◆ **TRY IT**
Below is a listing. Quote from it, exactly, the lines from the one containing "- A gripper" down to the one containing "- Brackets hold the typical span", both ends included, and nothing else.

|---|

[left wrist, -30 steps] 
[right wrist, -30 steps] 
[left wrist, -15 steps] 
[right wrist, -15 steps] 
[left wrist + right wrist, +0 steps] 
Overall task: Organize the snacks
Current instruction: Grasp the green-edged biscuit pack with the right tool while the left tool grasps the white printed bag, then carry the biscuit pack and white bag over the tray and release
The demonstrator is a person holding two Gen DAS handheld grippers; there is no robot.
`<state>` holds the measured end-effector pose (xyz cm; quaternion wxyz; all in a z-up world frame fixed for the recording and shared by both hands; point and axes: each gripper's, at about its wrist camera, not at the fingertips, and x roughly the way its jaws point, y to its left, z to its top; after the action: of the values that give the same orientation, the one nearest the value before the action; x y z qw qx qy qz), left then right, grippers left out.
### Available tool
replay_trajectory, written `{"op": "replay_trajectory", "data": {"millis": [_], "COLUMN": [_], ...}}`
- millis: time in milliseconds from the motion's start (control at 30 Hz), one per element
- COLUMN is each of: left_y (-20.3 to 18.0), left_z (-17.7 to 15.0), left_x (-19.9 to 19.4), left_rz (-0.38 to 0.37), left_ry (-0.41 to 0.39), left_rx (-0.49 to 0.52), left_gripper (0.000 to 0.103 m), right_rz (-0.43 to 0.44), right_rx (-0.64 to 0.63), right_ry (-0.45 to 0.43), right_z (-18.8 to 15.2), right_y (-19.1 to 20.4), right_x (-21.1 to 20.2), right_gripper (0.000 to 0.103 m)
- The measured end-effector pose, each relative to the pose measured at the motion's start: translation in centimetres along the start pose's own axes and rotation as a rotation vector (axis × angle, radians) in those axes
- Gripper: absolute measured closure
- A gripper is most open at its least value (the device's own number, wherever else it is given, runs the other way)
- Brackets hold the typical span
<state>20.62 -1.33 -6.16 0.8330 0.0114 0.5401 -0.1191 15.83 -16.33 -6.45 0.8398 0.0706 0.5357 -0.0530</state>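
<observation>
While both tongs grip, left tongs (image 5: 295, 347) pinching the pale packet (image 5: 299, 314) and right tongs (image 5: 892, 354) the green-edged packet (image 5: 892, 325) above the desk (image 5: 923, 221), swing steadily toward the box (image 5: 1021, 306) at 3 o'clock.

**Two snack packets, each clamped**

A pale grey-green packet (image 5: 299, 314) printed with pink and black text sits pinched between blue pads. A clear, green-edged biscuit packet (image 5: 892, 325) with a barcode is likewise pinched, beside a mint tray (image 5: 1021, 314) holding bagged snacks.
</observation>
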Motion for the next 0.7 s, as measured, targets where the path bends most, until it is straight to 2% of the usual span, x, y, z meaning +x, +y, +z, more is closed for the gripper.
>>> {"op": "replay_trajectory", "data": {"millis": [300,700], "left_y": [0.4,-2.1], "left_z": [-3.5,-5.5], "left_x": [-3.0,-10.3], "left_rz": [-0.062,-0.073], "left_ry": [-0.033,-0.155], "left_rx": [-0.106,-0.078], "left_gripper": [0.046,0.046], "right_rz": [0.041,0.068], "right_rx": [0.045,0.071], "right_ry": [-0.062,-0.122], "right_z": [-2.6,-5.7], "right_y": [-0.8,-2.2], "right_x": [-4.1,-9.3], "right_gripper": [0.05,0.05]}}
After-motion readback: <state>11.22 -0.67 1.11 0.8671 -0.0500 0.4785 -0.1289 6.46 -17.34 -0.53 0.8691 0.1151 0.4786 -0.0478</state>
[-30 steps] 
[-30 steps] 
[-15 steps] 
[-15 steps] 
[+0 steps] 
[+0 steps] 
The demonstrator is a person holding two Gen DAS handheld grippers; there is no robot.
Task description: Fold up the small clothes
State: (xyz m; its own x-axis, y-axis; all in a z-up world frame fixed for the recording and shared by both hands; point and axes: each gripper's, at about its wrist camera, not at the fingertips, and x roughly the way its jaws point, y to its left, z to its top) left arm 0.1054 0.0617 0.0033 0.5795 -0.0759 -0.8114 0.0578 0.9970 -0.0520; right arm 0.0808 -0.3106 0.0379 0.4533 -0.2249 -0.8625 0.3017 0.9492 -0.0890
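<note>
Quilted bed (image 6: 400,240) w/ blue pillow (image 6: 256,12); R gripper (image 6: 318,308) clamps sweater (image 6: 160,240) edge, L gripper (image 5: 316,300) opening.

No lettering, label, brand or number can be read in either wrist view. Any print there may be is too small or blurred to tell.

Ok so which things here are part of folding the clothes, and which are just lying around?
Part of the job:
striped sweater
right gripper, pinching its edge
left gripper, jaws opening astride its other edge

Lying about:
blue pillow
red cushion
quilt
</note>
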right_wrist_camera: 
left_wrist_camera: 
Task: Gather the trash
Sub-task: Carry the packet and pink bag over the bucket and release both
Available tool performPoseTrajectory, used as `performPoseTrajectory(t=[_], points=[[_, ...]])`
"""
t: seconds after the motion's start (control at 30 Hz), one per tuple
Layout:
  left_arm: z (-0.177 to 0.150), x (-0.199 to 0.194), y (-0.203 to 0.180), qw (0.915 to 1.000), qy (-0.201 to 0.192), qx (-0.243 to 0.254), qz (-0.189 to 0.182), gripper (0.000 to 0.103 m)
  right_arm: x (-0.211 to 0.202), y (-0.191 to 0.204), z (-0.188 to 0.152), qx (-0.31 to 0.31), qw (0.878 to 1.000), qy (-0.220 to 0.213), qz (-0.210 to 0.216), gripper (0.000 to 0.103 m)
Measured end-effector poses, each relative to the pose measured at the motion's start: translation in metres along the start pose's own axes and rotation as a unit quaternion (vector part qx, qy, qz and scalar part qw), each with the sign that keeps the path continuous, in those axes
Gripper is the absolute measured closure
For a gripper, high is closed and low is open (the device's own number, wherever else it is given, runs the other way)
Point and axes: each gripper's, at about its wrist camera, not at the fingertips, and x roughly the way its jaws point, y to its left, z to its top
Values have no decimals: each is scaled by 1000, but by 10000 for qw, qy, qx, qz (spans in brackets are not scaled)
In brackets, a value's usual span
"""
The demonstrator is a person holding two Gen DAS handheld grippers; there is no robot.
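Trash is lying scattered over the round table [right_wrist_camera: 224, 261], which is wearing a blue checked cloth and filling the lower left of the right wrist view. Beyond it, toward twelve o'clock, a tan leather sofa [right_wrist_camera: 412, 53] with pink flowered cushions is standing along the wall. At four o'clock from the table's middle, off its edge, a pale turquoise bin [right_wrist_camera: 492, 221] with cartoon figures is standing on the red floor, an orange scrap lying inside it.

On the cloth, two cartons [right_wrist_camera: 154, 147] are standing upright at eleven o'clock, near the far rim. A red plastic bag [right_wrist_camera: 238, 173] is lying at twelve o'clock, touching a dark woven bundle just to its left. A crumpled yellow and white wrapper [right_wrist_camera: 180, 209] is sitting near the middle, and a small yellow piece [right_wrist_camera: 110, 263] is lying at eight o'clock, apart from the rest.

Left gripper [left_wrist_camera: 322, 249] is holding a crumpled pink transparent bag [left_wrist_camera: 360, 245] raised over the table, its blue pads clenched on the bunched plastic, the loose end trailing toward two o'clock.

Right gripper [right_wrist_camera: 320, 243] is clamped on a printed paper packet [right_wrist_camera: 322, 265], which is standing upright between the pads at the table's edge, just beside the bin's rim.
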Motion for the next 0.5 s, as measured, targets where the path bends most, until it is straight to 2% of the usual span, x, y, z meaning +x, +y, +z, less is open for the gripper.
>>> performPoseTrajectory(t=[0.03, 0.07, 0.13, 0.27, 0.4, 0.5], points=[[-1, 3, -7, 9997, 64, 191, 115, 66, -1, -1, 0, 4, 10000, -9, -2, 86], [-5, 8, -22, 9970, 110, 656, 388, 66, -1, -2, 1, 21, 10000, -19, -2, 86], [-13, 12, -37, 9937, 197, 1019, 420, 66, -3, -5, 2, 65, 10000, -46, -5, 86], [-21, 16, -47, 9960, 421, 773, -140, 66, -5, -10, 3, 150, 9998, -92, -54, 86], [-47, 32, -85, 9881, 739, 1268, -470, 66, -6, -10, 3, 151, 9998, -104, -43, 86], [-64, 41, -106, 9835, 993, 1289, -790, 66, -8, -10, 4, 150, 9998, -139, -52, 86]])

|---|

◆ **WRITTEN SOLUTION**
- A gripper is most open at its least value (the device's own number, wherever else it is given, runs the other way)
- Brackets hold the typical span

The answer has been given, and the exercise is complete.